Danke für eure Antworten

Basti #h


----------



## fluefiske (26. Juni 2008)

*AW: Angeln im Süßwasser*

Hallo Basti !
Also wenn Du an Gewässern angeln willst,in denen weder Lachs noch Meerforellen vorkommen,brauchst Du eine Tages-Wochen oder Saisonkarte.Diese gibt es in Touristbüros,Tankstellen,direkt beim Besitzer oder an Automaten am Wasser.Manche Seen kannst Du auch umsonst befischen,im Touristbüro fragen.
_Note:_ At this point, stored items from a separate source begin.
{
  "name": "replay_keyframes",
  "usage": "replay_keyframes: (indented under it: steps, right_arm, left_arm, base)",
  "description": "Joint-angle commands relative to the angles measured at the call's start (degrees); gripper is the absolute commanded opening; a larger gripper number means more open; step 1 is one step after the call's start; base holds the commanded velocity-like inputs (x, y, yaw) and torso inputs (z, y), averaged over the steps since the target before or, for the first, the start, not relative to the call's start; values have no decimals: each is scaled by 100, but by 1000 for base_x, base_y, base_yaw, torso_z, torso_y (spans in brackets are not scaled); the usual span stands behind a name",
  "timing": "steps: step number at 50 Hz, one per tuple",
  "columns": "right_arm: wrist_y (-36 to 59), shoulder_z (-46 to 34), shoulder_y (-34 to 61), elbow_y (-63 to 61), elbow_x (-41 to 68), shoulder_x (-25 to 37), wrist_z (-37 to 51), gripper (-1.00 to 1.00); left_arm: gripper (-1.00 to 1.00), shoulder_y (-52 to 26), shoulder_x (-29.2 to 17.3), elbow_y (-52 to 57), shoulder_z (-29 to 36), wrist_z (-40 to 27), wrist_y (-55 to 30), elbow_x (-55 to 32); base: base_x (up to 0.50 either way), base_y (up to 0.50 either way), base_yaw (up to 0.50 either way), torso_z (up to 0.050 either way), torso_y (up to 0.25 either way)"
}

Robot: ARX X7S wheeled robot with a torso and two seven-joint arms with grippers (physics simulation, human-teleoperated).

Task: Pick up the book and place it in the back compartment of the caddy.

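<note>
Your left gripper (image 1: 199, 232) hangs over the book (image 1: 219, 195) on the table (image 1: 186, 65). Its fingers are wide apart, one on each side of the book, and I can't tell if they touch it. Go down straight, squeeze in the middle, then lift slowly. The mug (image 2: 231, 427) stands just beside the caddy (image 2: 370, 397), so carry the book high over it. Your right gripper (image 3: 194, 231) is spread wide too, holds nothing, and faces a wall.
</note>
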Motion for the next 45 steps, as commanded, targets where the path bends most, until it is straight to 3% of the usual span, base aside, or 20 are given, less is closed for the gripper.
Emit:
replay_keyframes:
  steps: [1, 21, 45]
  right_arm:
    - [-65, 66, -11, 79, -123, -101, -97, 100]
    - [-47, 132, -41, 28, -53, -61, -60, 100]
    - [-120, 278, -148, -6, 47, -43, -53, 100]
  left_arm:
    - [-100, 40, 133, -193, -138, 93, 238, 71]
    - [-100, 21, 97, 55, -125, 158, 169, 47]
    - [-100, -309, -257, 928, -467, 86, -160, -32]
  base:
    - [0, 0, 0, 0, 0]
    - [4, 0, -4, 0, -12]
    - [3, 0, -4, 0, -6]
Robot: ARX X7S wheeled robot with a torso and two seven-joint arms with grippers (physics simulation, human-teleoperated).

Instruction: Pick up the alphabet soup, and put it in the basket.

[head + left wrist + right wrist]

Bauern haben manchmal einen See hinter dem Haus,wovon man nur träumen kann.Wenn Du ihn fragst,läßt er Dich sehr wahrscheinlich angeln.Aber fragen solltest Du,denn eine Schrotladung ist nicht so gesund |supergri .
Nur für die Fischerei auf Lachs und Meerforellen brauchst Du die sogenannte "Fiskeavgift",die bei der Post erhältlich ist.

Gruß Erich


----------



## Angler-NRW (26. Juni 2008)

*AW: Angeln im Süßwasser*



fluefiske schrieb:


> ... oder an Automaten am Wasser


 wie lustig:m

Danke Erich für diese tolle Auskunft.#6


----------



## fluefiske (26. Juni 2008)

*AW: Angeln im Süßwasser*

Hallo Basti !
Noch lustiger ist es,wenn irgendwo im Gebirge 2 Briefkästen stehen.Im einen ist ein Miniformular,da trägst Du Deinen Namen ein und das Autokennzeichen.In dem Formular ist eine kleine Tasche,dort steckst Du das Geld rein und wirfst es in den anderen Kasten.Dann gehst Du fischen.Wohlgemerkt in der Pampa,weit weg.Du wirst es erleben,wenn Du diese Tour machst.Viel Spaß schon bei der Planung.

Gruß Erich


----------